**Exercise aim**
The reply should return the data in full, exactly as written.

**Supplied information**
>>>

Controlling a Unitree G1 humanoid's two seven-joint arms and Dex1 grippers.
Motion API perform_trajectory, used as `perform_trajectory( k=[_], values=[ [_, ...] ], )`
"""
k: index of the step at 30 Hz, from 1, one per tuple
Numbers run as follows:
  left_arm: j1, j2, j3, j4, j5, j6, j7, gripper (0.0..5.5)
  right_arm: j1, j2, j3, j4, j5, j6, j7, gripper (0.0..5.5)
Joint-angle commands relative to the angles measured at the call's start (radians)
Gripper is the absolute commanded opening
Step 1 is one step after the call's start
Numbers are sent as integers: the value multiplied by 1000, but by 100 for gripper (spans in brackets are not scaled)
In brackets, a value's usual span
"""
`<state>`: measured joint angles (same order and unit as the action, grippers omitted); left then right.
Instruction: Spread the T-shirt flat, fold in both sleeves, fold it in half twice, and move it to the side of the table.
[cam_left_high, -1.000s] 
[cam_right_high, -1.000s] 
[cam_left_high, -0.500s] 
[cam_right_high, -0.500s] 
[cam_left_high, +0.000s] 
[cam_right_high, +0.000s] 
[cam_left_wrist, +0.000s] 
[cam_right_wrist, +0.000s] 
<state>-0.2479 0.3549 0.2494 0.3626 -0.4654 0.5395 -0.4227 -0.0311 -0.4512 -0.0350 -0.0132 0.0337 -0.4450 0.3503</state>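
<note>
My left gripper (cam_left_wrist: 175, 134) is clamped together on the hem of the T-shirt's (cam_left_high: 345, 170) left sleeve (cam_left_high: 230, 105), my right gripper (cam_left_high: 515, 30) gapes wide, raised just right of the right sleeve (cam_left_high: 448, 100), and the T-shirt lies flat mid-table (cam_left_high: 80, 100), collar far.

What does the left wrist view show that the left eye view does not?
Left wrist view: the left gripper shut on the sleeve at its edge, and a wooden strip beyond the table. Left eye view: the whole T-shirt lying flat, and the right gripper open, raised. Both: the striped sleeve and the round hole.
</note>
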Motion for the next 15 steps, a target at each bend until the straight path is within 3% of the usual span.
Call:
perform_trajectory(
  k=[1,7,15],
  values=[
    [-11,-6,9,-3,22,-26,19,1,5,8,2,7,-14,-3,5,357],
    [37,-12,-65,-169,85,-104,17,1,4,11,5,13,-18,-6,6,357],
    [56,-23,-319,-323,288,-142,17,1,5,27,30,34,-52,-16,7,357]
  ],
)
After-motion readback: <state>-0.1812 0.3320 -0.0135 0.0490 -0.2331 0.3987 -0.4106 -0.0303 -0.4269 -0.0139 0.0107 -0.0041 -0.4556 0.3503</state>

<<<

**Response area**
Controlling a Unitree G1 humanoid's two seven-joint arms and Dex1 grippers.
Motion API perform_trajectory, used as `perform_trajectory( k=[_], values=[ [_, ...] ], )`
"""
k: index of the step at 30 Hz, from 1, one per tuple
Numbers run as follows:
  left_arm: j1, j2, j3, j4, j5, j6, j7, gripper (0.0..5.5)
  right_arm: j1, j2, j3, j4, j5, j6, j7, gripper (0.0..5.5)
Joint-angle commands relative to the angles measured at the call's start (radians)
Gripper is the absolute commanded opening
Step 1 is one step after the call's start
Numbers are sent as integers: the value multiplied by 1000, but by 100 for gripper (spans in brackets are not scaled)
In brackets, a value's usual span
"""
`<state>`: measured joint angles (same order and unit as the action, grippers omitted); left then right.
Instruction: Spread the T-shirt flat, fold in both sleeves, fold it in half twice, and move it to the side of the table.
[cam_left_high, -1.000s] 
[cam_right_high, -1.000s] 
[cam_left_high, -0.500s] 
[cam_right_high, -0.500s] 
[cam_left_high, +0.000s] 
[cam_right_high, +0.000s] 
[cam_left_wrist, +0.000s] 
[cam_right_wrist, +0.000s] 
<state>-0.2479 0.3549 0.2494 0.3626 -0.4654 0.5395 -0.4227 -0.0311 -0.4512 -0.0350 -0.0132 0.0337 -0.4450 0.3503</state>
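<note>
My left gripper (cam_left_wrist: 175, 134) is clamped together on the hem of the T-shirt's (cam_left_high: 345, 170) left sleeve (cam_left_high: 230, 105), my right gripper (cam_left_high: 515, 30) gapes wide, raised just right of the right sleeve (cam_left_high: 448, 100), and the T-shirt lies flat mid-table (cam_left_high: 80, 100), collar far.

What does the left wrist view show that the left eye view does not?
Left wrist view: the left gripper shut on the sleeve at its edge, and a wooden strip beyond the table. Left eye view: the whole T-shirt lying flat, and the right gripper open, raised. Both: the striped sleeve and the round hole.
</note>
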Motion for the next 15 steps, a target at each bend until the straight path is within 3% of the usual span.
Call:
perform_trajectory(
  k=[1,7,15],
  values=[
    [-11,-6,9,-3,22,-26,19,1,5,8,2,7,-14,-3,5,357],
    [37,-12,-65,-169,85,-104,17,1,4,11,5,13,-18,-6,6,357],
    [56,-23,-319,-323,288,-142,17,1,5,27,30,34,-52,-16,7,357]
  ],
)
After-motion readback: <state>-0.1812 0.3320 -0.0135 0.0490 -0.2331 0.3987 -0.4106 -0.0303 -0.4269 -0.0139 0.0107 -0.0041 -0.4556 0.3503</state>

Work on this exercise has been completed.